Housing is a hot topic in the UK. To be honest it’s always a hot topic. In the UK, in SA, everywhere. There are always a bunch of people with waaay too much space and people with not enough and moreover no running water or heat etc etc. This issue certainly dates back to the middle ages and potentially even in cave man days there were probably people with nice snug watertight caves and people crouching under trees and damp ledges waiting to be taken out by sabre tooth tigers.
The thing that gets me with this big split in a place like London or New York is we all want to live and work as close to the centre as possible (third world countries do NOT work like that). So my dear British plus one bemoans the fact that if I had my way we’d have a bijou flatlet with a little garden in a nice central location instead of a drafty big house in the countryside that takes an hour and a half to commute to work but has a mancave shed and a garage that actually has a car and not junk in it. (Brits use garages as storage for stuff rather than cars most the time).
Either way as we are not high earners we are somewhere in the middle and have neither the bijou flat or the big house but we have a few options at least. We have managed to have a balcony and we can afford the heat, lights, water and we don’t have to share with other people. (How I don’t miss house sharing!)

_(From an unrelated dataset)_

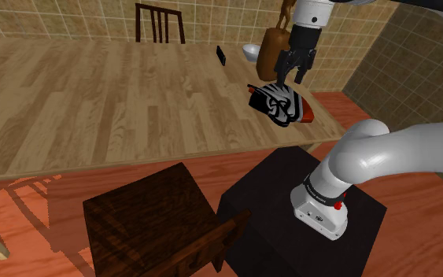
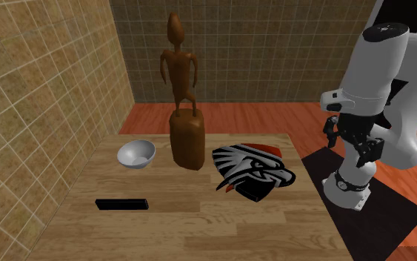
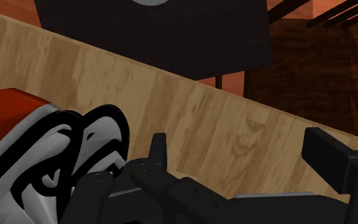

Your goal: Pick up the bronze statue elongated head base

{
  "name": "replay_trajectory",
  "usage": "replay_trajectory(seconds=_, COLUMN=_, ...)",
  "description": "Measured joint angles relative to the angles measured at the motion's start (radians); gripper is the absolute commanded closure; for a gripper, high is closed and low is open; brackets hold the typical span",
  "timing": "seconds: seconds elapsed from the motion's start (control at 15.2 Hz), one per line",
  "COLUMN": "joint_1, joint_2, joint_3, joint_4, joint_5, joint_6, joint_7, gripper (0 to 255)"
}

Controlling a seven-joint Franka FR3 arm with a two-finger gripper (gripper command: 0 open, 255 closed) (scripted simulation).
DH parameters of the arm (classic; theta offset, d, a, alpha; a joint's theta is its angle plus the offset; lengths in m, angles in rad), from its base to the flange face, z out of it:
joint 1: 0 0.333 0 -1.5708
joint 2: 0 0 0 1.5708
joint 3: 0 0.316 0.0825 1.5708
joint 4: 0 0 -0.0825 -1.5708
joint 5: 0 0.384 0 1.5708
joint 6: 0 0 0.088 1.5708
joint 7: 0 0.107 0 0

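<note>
The brown statue (image 2: 182,81) is a slim standing figure with a long narrow head on a tall rounded base (image 2: 187,141). It stands upright near the back of the wooden table (image 2: 199,222); in the shoulder view its base (image 1: 271,46) shows just left of the hand. My black gripper (image 2: 353,148) hangs open and empty above the table's edge nearest the stand, well apart from the statue. In the shoulder view the gripper (image 1: 289,79) hovers over a red, black and white bird-head emblem (image 1: 281,104). In the wrist view the gripper (image 3: 241,156) is spread wide over bare wood, beside the emblem (image 3: 50,153).
A white bowl (image 2: 136,154) sits left of the statue in the second exterior view, and a flat black bar (image 2: 122,204) lies nearer the front. Tiled walls close in the back and left. A dark wooden chair (image 1: 156,220) stands beside the black stand (image 1: 290,177).
</note>
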Motion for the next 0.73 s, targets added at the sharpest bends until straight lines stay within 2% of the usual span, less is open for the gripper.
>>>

I feel for the people who can’t necessarily afford all this but still have jobs in the centre of town. What the wanker bankers, politicians and other well paid professionals never seem to notice are the army of invisible minimum wage people who make the city run. Not necessarily the sanitation workers who have unions and can go on strike. But the cleaners, the sandwich makers, the coffee baristas, the bartenders and waitrons who all work for the private sector and smooth over your day. I have no idea what would happen if all these people just didn’t come into work one day. If, instead of dashing off for a quick sandwich on the fly you’d have to go buy the ingredients and make your own and you’d return to a kitchenette full of rubbish as the cleaner hadn’t been in and then you’d have to just drink your beer at home because there is noone to pour it out for you.
These are the people who live 15 to a house. Who catch a train and a bus and then walk, commuting for well over an hour on the cheapest means possible to make their pennies stretch to get to work. These are the people who don’t get big bonuses and expenses paid when they treat someone to lunch.
I’m not sure how we address this injustice. I know although I think it’s unfair I’d be even more angry if these people were suddenly just given better housing when I’m still struggling to get even close to what I’d really want in life.
But that’s the thing. Life isn’t fair and if you don’t fight the good fight, well, I guess the sabre tooth tiger gets another easy lunch. On the pleb.